(Your objective)
All of the data that follows needs to be printed again, exactly as it reads.

[Records from a dataset]

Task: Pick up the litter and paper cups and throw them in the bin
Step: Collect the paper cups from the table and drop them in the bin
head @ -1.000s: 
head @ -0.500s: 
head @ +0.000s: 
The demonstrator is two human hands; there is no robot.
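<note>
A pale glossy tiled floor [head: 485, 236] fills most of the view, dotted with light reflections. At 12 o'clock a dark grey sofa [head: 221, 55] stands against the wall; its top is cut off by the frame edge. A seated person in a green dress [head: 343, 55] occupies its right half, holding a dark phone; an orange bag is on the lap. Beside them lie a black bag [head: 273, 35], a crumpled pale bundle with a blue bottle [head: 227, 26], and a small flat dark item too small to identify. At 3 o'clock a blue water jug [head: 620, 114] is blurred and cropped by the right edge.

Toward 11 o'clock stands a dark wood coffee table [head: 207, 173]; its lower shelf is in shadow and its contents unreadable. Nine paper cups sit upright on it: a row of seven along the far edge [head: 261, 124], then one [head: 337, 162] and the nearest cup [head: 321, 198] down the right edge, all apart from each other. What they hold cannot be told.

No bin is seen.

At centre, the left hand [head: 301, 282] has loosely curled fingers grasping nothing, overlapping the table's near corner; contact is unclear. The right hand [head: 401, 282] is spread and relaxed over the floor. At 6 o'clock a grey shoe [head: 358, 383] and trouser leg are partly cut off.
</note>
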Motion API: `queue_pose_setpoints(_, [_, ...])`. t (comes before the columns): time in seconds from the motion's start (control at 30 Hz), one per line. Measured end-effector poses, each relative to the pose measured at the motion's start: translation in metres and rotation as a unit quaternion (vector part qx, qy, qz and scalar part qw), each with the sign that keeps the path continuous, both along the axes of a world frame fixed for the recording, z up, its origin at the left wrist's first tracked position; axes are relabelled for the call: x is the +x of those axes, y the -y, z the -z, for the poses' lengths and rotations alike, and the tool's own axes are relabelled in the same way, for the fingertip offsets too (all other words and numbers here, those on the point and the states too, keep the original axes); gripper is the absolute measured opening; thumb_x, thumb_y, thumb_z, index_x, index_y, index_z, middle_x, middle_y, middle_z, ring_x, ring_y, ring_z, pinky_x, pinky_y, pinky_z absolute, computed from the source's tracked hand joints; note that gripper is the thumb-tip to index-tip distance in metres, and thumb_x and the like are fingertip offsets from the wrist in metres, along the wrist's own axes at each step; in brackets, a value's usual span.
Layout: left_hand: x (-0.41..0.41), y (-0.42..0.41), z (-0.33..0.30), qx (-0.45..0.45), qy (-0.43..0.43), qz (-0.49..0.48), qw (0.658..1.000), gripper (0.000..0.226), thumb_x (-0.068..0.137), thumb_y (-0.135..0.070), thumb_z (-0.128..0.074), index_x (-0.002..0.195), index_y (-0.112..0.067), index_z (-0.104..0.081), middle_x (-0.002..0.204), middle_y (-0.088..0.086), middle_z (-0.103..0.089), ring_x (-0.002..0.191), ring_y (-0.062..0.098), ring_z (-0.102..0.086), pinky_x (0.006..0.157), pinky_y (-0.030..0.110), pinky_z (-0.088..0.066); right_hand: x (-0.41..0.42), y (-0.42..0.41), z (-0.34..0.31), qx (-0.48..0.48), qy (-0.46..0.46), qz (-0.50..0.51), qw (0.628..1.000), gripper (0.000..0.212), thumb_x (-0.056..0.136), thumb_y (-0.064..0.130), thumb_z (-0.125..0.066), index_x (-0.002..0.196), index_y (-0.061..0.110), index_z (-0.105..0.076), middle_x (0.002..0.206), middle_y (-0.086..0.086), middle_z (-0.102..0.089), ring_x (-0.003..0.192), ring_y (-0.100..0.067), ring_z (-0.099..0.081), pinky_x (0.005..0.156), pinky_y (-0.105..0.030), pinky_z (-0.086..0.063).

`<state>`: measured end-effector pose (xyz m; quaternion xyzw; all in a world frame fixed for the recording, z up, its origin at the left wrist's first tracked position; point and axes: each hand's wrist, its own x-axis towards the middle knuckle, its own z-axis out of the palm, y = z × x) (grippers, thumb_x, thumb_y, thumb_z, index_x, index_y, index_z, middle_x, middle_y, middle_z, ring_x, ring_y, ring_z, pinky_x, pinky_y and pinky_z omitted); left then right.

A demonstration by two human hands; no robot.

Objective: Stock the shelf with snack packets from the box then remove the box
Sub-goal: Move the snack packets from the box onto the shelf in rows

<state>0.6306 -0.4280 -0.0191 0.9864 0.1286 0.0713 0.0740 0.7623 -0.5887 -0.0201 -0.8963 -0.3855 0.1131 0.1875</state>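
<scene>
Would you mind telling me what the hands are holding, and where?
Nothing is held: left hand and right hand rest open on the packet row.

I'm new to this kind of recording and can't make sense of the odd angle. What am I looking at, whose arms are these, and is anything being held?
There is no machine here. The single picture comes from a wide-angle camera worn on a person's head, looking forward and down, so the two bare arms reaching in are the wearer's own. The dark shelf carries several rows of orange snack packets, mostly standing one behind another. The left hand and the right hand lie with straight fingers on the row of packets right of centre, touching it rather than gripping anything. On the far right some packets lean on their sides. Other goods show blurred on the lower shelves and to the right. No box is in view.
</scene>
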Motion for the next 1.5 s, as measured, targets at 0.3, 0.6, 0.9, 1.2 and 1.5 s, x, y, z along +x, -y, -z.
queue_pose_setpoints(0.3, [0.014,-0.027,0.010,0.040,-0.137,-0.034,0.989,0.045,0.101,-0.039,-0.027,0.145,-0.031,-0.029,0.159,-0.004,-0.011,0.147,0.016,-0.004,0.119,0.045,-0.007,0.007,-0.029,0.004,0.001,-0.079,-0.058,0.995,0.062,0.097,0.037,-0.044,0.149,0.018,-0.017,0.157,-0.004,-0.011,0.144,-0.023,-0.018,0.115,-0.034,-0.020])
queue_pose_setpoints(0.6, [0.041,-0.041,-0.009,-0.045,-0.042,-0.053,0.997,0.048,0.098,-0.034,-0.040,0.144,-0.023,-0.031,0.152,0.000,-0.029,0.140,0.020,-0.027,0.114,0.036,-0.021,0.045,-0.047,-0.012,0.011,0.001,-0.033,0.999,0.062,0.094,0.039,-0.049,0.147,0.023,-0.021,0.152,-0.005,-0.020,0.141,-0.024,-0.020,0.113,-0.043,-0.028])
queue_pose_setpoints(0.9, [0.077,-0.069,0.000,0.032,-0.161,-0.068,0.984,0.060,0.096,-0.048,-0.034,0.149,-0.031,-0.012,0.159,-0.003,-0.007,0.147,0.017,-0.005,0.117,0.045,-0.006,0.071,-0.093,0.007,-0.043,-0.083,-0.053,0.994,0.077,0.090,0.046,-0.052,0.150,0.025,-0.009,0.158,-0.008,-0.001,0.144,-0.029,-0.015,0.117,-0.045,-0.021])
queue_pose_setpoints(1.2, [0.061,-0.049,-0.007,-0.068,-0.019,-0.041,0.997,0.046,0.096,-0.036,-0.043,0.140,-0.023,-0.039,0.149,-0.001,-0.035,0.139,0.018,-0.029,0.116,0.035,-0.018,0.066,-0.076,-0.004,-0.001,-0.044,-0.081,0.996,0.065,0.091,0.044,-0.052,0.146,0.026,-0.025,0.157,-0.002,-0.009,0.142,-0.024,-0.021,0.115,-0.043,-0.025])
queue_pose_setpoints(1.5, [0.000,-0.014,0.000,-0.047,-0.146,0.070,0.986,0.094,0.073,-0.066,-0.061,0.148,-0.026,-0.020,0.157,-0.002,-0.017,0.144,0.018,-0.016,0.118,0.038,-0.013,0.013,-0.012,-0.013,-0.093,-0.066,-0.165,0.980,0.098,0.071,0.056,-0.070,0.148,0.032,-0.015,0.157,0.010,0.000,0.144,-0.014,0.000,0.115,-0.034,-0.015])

(Answer section)
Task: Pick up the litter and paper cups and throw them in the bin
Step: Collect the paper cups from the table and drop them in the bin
head @ -1.000s: 
head @ -0.500s: 
head @ +0.000s: 
The demonstrator is two human hands; there is no robot.
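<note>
A pale glossy tiled floor [head: 485, 236] fills most of the view, dotted with light reflections. At 12 o'clock a dark grey sofa [head: 221, 55] stands against the wall; its top is cut off by the frame edge. A seated person in a green dress [head: 343, 55] occupies its right half, holding a dark phone; an orange bag is on the lap. Beside them lie a black bag [head: 273, 35], a crumpled pale bundle with a blue bottle [head: 227, 26], and a small flat dark item too small to identify. At 3 o'clock a blue water jug [head: 620, 114] is blurred and cropped by the right edge.

Toward 11 o'clock stands a dark wood coffee table [head: 207, 173]; its lower shelf is in shadow and its contents unreadable. Nine paper cups sit upright on it: a row of seven along the far edge [head: 261, 124], then one [head: 337, 162] and the nearest cup [head: 321, 198] down the right edge, all apart from each other. What they hold cannot be told.

No bin is seen.

At centre, the left hand [head: 301, 282] has loosely curled fingers grasping nothing, overlapping the table's near corner; contact is unclear. The right hand [head: 401, 282] is spread and relaxed over the floor. At 6 o'clock a grey shoe [head: 358, 383] and trouser leg are partly cut off.
</note>
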Motion API: `queue_pose_setpoints(_, [_, ...])`. t (comes before the columns): time in seconds from the motion's start (control at 30 Hz), one per line. Measured end-effector poses, each relative to the pose measured at the motion's start: translation in metres and rotation as a unit quaternion (vector part qx, qy, qz and scalar part qw), each with the sign that keeps the path continuous, both along the axes of a world frame fixed for the recording, z up, its origin at the left wrist's first tracked position; axes are relabelled for the call: x is the +x of those axes, y the -y, z the -z, for the poses' lengths and rotations alike, and the tool's own axes are relabelled in the same way, for the fingertip offsets too (all other words and numbers here, those on the point and the states too, keep the original axes); gripper is the absolute measured opening; thumb_x, thumb_y, thumb_z, index_x, index_y, index_z, middle_x, middle_y, middle_z, ring_x, ring_y, ring_z, pinky_x, pinky_y, pinky_z absolute, computed from the source's tracked hand joints; note that gripper is the thumb-tip to index-tip distance in metres, and thumb_x and the like are fingertip offsets from the wrist in metres, along the wrist's own axes at each step; in brackets, a value's usual span.
Layout: left_hand: x (-0.41..0.41), y (-0.42..0.41), z (-0.33..0.30), qx (-0.45..0.45), qy (-0.43..0.43), qz (-0.49..0.48), qw (0.658..1.000), gripper (0.000..0.226), thumb_x (-0.068..0.137), thumb_y (-0.135..0.070), thumb_z (-0.128..0.074), index_x (-0.002..0.195), index_y (-0.112..0.067), index_z (-0.104..0.081), middle_x (-0.002..0.204), middle_y (-0.088..0.086), middle_z (-0.103..0.089), ring_x (-0.002..0.191), ring_y (-0.062..0.098), ring_z (-0.102..0.086), pinky_x (0.006..0.157), pinky_y (-0.030..0.110), pinky_z (-0.088..0.066); right_hand: x (-0.41..0.42), y (-0.42..0.41), z (-0.34..0.31), qx (-0.48..0.48), qy (-0.46..0.46), qz (-0.50..0.51), qw (0.628..1.000), gripper (0.000..0.212), thumb_x (-0.056..0.136), thumb_y (-0.064..0.130), thumb_z (-0.125..0.066), index_x (-0.002..0.196), index_y (-0.061..0.110), index_z (-0.105..0.076), middle_x (0.002..0.206), middle_y (-0.086..0.086), middle_z (-0.102..0.089), ring_x (-0.003..0.192), ring_y (-0.100..0.067), ring_z (-0.099..0.081), pinky_x (0.005..0.156), pinky_y (-0.105..0.030), pinky_z (-0.086..0.063).

`<state>`: measured end-effector pose (xyz m; quaternion xyzw; all in a world frame fixed for the recording, z up, its origin at the left wrist's first tracked position; point and axes: each hand's wrist, its own x-axis towards the middle knuckle, its own z-axis out of the palm, y = z × x) (grippers, thumb_x, thumb_y, thumb_z, index_x, index_y, index_z, middle_x, middle_y, middle_z, ring_x, ring_y, ring_z, pinky_x, pinky_y and pinky_z omitted); left then right.

A demonstration by two human hands; no robot.

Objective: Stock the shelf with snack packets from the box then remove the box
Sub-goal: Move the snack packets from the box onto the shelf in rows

<state>0.6306 -0.4280 -0.0191 0.9864 0.1286 0.0713 0.0740 0.7623 -0.5887 -0.0201 -0.8963 -0.3855 0.1131 0.1875</state>
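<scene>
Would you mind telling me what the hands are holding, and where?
Nothing is held: left hand and right hand rest open on the packet row.

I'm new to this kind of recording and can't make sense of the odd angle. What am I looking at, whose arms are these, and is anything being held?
There is no machine here. The single picture comes from a wide-angle camera worn on a person's head, looking forward and down, so the two bare arms reaching in are the wearer's own. The dark shelf carries several rows of orange snack packets, mostly standing one behind another. The left hand and the right hand lie with straight fingers on the row of packets right of centre, touching it rather than gripping anything. On the far right some packets lean on their sides. Other goods show blurred on the lower shelves and to the right. No box is in view.
</scene>
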Motion for the next 1.5 s, as measured, targets at 0.3, 0.6, 0.9, 1.2 and 1.5 s, x, y, z along +x, -y, -z.
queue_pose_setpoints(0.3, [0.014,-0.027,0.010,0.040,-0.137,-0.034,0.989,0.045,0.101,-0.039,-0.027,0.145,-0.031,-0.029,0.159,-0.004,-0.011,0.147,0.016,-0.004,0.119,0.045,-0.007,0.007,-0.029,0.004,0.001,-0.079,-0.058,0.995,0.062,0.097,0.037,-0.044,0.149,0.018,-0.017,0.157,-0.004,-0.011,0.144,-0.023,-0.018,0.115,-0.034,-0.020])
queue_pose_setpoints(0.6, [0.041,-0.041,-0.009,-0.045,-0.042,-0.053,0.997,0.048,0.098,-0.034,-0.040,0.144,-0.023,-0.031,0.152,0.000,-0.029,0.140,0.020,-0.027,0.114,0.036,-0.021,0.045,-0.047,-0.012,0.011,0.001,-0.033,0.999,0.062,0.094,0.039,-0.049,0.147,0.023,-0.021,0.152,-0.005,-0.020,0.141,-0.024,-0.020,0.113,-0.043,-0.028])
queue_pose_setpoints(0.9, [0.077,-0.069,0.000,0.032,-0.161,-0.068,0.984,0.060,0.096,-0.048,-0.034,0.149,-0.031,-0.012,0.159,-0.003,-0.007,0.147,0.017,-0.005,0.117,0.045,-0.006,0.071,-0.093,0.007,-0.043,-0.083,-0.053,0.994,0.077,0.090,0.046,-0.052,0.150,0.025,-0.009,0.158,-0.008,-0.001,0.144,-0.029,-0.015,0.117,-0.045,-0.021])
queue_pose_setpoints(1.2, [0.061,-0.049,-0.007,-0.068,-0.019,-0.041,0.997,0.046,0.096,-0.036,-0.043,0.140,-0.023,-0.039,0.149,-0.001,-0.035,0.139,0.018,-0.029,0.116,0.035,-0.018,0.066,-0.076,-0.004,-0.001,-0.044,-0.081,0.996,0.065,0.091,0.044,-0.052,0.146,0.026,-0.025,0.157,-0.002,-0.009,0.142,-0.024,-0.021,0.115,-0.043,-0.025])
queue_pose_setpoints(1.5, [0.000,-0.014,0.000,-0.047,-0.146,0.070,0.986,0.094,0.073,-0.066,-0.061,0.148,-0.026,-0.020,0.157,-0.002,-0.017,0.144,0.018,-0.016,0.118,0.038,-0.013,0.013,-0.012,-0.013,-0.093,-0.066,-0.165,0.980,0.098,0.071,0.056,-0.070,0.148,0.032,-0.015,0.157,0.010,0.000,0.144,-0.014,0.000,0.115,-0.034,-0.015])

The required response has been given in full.